Kanayo F. Nwanze, president of the International Fund for Agricultural Development. Photo by: Neil Palmer / CIAT / CC BY-NC-SA

The United Kingdom committed Tuesday (Nov. 20) to contribute 147.5 million pounds ($234.7 million) to a program that provides climate finance to small-holder farmers.

The money will go to the International Fund for Agricultural Development’s Adaptation for Small-Holder Agricultural Program, which was launched this year. U.K. Deputy Prime Minister Nick Clegg made the pledge at a Rio+20 high-level event in June.

The program, which has received about $320 million in pledges and commitments from several donor governments to date, is expected to build the resilience of farmers against extreme weather conditions brought about by climate change.

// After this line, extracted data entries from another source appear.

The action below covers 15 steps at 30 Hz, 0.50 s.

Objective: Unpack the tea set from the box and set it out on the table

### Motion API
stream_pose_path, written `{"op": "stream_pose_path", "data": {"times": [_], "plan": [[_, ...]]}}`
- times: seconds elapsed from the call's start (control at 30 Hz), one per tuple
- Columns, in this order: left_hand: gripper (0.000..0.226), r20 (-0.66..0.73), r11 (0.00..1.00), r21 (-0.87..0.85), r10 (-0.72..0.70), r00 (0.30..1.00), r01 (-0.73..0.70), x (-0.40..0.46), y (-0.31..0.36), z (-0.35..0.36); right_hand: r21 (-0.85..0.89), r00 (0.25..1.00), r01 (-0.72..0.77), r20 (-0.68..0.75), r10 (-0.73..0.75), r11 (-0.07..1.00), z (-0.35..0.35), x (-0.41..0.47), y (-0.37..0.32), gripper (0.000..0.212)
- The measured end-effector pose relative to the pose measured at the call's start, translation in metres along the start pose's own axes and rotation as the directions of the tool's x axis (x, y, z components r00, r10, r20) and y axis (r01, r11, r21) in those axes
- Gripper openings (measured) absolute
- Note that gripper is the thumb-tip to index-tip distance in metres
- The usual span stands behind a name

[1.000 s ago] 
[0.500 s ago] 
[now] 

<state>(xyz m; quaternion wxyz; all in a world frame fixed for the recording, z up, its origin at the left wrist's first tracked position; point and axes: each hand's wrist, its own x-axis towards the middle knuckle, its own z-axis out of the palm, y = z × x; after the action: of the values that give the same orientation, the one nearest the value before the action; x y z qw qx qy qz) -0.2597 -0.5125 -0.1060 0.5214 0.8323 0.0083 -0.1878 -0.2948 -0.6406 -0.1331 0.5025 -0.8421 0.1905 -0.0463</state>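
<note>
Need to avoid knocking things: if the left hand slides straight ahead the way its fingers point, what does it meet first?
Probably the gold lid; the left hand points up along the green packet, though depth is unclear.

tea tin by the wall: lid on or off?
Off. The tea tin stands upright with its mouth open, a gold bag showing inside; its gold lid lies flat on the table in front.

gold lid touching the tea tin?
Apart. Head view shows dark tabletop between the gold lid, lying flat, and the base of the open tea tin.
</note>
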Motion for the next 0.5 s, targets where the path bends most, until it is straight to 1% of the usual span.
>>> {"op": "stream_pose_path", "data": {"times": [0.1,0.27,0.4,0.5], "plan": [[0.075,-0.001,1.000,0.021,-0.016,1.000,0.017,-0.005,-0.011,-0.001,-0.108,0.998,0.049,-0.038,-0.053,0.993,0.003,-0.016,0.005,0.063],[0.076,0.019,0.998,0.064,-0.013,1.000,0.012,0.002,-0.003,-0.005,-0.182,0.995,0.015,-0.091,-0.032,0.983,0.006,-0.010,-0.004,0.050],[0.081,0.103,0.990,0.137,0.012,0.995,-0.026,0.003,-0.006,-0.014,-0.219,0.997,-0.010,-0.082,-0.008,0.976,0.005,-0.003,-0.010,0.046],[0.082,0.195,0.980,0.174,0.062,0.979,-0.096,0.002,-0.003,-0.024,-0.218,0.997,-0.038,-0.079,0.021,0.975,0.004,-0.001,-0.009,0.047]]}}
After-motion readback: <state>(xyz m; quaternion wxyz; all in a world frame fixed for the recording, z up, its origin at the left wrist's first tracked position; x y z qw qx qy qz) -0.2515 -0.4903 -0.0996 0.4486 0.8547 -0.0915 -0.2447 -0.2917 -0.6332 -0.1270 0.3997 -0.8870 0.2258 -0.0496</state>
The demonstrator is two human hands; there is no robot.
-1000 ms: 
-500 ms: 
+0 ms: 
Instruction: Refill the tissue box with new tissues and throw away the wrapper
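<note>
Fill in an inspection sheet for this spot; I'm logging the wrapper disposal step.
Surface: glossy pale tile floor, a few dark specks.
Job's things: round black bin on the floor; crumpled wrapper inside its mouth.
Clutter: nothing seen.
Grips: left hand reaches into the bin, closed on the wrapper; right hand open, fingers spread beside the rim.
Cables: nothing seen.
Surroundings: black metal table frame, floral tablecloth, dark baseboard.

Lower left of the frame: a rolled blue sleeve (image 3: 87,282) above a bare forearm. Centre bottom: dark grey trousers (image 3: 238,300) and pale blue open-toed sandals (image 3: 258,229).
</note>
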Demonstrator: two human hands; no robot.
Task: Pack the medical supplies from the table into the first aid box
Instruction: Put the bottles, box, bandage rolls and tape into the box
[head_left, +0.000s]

Some of the projects it plans to finance include mixed crop or livestock systems, which can help boost agricultural production; and communal ponds, which can increase water availability and provide additional income, according to IFAD.

The letter of commitment, signed by U.K. Minister of State for International Development Alan Duncan and IFAD President Kanayo Nwanze, comes days ahead of the 18th U.N. climate change conference that will take place in Doha, Qatar, from Nov. 26 to Dec. 7. Climate finance, specifically the Green Climate Fund, will be among the topics at this year’s conference.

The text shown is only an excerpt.